Take a concrete example. Oracle, BMC, CA and Fujitsu are very involved in the DMTF CMDBf working group but not (that I can see) in the incubator. If the Cloud incubator comes up with changes needed in CMDBf for Cloud usage, are these companies supposed to accept the changes even if they are disruptive to the original goals of the CMDBf specification? Same goes for WS-Management and even OVF. It’s one thing for an incubator to produce its own specification, it is another entirely to go and try to change someone else’s work. Presumably this wouldn’t stand (or would it?).

The lack of a submission to this incubator may end up creating a lot of argument about the interpretation of DSP 4008. For one thing, the DSP is not precise about when a submission to an incubator can take place. Since an incubator is meant to assemble people who agree with a given proposal, you’d expect that the proposal would be there at the start (so people can self-select and only join if they buy into it). But this is not explicit in the process.

The more Cloud API standardization unfolds, the more it looks like the previous attempt.

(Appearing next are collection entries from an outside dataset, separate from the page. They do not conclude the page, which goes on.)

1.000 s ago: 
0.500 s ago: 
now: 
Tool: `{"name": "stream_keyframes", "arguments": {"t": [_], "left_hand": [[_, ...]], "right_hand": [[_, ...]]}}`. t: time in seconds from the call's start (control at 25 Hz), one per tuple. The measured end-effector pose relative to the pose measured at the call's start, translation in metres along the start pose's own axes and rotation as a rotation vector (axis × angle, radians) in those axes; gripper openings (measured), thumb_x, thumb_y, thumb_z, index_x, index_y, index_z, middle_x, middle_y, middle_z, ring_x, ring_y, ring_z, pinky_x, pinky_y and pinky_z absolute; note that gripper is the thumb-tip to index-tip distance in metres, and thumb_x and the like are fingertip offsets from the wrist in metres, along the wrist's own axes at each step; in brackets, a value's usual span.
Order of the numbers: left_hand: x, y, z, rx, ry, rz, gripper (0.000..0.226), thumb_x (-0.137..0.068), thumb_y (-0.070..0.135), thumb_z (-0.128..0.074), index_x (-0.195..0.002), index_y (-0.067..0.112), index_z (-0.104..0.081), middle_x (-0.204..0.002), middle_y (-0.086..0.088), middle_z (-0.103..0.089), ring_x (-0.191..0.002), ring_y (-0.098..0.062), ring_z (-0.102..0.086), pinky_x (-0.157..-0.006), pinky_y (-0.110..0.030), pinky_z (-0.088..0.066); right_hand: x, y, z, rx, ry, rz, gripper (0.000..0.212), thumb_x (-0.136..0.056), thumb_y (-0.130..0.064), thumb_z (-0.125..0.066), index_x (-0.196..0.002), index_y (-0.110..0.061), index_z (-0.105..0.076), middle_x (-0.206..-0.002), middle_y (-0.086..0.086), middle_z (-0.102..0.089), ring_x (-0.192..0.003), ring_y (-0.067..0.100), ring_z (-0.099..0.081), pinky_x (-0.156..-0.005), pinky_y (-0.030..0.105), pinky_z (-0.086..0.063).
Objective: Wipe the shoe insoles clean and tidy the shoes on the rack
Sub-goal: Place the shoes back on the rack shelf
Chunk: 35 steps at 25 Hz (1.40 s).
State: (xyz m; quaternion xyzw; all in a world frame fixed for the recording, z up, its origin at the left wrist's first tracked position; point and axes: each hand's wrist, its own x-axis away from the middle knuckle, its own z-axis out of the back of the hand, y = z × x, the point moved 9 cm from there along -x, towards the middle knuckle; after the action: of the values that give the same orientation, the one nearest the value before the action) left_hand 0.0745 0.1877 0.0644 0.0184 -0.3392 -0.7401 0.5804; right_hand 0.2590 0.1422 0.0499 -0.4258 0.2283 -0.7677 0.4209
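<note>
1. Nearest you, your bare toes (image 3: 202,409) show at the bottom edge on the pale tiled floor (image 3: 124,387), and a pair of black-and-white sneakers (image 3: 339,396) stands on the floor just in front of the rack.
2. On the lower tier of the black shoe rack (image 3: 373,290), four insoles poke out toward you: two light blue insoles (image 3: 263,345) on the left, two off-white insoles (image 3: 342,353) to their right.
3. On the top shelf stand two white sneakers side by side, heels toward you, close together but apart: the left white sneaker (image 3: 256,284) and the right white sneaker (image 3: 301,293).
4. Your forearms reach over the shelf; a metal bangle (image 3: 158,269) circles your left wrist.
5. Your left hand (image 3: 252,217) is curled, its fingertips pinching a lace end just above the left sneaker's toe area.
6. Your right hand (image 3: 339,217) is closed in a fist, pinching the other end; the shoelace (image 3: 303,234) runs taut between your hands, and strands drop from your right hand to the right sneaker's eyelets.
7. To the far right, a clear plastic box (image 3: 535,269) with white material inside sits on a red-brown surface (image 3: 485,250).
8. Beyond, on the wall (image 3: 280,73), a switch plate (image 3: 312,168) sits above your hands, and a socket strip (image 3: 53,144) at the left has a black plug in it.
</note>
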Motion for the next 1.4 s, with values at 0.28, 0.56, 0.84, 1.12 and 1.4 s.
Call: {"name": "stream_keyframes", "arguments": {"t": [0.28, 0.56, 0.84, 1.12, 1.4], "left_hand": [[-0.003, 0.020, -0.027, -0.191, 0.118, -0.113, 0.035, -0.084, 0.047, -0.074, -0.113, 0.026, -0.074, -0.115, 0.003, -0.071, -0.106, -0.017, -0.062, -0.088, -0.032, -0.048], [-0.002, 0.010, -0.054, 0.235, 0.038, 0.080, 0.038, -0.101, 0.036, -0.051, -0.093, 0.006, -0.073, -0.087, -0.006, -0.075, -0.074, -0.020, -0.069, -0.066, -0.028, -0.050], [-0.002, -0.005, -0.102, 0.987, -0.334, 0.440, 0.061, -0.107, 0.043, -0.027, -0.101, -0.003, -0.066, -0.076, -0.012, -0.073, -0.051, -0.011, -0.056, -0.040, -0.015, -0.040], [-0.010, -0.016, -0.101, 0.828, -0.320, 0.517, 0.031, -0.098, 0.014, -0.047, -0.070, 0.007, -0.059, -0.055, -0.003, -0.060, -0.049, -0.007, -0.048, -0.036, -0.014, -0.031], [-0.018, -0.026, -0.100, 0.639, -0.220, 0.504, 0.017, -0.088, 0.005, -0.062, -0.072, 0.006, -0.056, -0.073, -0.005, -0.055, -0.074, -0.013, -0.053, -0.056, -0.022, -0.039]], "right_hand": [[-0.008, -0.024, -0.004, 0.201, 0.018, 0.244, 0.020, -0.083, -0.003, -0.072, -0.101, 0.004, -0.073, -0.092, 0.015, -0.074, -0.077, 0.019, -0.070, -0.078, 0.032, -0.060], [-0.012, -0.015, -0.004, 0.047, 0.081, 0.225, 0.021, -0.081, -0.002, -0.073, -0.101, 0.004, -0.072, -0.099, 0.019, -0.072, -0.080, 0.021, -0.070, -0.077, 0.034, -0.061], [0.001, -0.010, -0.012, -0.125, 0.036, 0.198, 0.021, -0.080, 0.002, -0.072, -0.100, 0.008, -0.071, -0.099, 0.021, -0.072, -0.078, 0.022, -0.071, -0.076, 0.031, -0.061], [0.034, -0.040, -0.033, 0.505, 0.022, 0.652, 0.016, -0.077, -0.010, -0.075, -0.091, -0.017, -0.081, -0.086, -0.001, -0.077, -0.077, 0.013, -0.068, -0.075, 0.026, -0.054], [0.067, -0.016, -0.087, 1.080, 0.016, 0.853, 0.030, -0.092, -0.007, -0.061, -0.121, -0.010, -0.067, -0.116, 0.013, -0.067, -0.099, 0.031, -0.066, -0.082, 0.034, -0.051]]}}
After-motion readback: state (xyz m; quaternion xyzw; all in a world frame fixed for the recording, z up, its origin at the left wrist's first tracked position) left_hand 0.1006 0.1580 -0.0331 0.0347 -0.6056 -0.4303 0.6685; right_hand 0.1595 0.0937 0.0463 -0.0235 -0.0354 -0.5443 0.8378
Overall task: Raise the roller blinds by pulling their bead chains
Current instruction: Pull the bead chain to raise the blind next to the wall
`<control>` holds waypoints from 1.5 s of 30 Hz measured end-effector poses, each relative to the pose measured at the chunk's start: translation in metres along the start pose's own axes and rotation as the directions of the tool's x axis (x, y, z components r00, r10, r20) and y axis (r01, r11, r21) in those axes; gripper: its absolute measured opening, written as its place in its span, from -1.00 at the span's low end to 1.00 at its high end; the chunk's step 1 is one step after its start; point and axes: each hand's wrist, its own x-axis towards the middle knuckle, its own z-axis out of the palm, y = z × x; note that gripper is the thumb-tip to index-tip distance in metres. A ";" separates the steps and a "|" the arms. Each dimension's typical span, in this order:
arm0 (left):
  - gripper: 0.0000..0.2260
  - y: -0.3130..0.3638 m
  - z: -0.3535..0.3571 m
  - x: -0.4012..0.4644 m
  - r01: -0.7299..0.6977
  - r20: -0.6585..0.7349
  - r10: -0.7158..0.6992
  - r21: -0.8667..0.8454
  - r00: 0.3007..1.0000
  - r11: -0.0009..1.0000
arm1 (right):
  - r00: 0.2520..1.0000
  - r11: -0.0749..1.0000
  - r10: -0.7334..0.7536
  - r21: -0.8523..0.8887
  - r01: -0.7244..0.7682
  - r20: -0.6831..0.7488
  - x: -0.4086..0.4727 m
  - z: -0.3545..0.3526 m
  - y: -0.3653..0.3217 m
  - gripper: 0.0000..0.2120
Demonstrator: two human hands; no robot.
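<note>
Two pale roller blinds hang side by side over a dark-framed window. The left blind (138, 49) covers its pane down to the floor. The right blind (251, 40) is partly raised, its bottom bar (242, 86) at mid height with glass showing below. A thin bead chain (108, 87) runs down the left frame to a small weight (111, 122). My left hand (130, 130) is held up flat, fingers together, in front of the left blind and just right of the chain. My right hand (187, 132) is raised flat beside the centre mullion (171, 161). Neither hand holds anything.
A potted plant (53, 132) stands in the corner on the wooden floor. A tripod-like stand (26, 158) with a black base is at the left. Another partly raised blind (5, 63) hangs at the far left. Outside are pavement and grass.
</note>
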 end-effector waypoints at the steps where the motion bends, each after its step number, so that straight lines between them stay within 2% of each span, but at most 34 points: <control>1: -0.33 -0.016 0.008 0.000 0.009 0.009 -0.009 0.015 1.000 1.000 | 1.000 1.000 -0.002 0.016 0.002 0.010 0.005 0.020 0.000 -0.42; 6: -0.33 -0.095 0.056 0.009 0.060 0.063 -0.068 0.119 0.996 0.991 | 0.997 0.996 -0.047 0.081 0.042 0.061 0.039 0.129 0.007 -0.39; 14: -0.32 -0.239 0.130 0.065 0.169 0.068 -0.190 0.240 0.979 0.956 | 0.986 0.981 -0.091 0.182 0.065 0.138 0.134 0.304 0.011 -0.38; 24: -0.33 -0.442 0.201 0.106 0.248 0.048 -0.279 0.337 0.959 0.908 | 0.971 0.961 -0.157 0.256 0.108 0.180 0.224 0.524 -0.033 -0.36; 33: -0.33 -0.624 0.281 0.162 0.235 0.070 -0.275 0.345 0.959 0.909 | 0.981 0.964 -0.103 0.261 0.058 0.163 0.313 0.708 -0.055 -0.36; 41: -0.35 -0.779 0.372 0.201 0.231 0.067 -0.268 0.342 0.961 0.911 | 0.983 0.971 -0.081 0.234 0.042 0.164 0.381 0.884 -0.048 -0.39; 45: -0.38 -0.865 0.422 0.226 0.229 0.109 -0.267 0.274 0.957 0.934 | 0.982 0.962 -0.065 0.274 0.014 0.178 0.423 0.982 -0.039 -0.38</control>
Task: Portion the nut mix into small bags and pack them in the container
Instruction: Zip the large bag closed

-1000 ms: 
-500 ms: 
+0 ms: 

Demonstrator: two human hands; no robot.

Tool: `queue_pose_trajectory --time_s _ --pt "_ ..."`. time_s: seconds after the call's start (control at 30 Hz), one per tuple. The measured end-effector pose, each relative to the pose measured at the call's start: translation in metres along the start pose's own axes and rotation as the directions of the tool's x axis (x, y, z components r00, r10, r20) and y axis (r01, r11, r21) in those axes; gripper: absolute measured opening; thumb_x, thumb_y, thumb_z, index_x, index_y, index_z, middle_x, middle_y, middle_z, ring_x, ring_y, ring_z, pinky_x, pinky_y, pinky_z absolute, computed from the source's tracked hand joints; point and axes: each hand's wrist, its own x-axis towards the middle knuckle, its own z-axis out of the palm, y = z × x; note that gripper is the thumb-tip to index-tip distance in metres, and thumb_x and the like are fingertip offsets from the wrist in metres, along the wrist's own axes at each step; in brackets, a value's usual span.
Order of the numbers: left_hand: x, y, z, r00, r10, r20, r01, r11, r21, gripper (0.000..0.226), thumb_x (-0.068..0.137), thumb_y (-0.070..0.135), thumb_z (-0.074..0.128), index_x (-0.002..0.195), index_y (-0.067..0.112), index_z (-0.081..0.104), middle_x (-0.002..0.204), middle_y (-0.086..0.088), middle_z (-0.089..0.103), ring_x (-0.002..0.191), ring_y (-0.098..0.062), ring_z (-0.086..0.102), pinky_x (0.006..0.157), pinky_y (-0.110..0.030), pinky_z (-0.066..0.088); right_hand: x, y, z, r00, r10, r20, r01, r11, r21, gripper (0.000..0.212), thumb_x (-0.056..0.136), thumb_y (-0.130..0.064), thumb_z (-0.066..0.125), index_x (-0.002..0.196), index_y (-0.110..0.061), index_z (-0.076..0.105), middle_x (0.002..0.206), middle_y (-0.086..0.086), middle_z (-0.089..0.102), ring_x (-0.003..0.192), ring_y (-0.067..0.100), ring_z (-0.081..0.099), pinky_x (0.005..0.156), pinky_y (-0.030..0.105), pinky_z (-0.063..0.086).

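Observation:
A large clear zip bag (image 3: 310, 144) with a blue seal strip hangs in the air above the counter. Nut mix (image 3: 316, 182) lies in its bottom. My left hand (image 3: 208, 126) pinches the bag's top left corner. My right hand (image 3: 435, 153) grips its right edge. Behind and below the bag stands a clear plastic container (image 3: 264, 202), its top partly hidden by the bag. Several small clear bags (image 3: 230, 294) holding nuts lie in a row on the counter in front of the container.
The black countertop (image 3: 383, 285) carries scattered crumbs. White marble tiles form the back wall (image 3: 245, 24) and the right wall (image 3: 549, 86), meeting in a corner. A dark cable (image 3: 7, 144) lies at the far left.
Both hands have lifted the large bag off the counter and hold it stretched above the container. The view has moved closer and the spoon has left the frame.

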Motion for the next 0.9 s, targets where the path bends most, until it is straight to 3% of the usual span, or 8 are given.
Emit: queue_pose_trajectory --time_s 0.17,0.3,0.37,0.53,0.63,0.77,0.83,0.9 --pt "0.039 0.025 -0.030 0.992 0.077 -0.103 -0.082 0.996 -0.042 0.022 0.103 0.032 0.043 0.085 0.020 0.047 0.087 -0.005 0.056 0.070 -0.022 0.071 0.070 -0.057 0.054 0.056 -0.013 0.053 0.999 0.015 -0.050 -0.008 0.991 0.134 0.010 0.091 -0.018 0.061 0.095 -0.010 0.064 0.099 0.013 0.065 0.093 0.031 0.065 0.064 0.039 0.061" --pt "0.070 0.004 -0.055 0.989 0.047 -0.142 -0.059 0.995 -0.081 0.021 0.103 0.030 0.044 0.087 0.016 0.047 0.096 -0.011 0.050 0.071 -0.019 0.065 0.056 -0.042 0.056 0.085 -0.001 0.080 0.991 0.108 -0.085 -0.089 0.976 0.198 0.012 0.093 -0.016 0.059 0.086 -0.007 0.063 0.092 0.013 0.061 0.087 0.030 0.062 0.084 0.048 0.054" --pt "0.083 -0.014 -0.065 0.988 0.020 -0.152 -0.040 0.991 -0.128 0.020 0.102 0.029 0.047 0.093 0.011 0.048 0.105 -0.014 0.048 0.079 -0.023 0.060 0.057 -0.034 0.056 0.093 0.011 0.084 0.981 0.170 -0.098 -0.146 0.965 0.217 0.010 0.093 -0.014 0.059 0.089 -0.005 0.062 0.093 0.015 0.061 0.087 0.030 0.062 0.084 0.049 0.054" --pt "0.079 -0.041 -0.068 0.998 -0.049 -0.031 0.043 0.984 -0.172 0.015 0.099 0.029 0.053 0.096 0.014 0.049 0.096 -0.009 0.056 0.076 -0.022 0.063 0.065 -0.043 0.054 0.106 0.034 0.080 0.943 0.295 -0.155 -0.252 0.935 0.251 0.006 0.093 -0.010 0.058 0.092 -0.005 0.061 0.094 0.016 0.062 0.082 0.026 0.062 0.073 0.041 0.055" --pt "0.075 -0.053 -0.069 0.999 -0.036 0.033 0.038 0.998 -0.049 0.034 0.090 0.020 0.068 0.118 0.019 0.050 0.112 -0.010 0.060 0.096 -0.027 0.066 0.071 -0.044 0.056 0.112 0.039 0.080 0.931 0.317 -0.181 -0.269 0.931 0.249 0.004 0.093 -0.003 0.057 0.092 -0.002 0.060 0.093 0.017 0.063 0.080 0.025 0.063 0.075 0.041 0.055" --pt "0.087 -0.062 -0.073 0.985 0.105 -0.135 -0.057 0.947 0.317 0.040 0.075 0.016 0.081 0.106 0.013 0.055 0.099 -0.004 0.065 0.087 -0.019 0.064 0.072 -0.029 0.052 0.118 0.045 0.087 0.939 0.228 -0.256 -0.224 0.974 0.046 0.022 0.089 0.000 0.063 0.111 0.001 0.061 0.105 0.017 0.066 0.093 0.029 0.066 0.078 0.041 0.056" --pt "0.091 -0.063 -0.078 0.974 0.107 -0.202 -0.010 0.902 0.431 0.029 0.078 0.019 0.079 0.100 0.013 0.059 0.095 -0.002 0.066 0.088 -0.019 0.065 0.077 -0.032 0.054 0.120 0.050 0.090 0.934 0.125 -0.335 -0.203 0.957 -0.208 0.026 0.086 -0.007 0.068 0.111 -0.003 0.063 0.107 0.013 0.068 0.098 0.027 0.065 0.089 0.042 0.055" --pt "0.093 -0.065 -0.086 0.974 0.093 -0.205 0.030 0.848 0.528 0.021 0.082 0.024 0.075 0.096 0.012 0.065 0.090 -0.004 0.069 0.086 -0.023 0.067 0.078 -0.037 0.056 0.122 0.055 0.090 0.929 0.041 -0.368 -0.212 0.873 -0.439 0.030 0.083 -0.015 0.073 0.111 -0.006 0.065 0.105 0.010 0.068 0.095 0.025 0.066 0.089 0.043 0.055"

[UPDATED 2009/5/5: I just saw that Winston Bumpus has been blogging recently on the VMWare exec blog. Hopefully he will soon have his own feed for those of us interested in Cloud standards, an area in which he is a major actor. In this entry he describes his view of the DMTF incubator process. It doesn’t really align with my reading of the incubator process document though. Winston sees it as “a place for ideas to be developed or incubate before specifications are created”, while I see the process as geared towards work that starts from an existing submission. In any case, what really matters is less what the process says than how it is used, and so far it seems that it is being used as Winston describes.]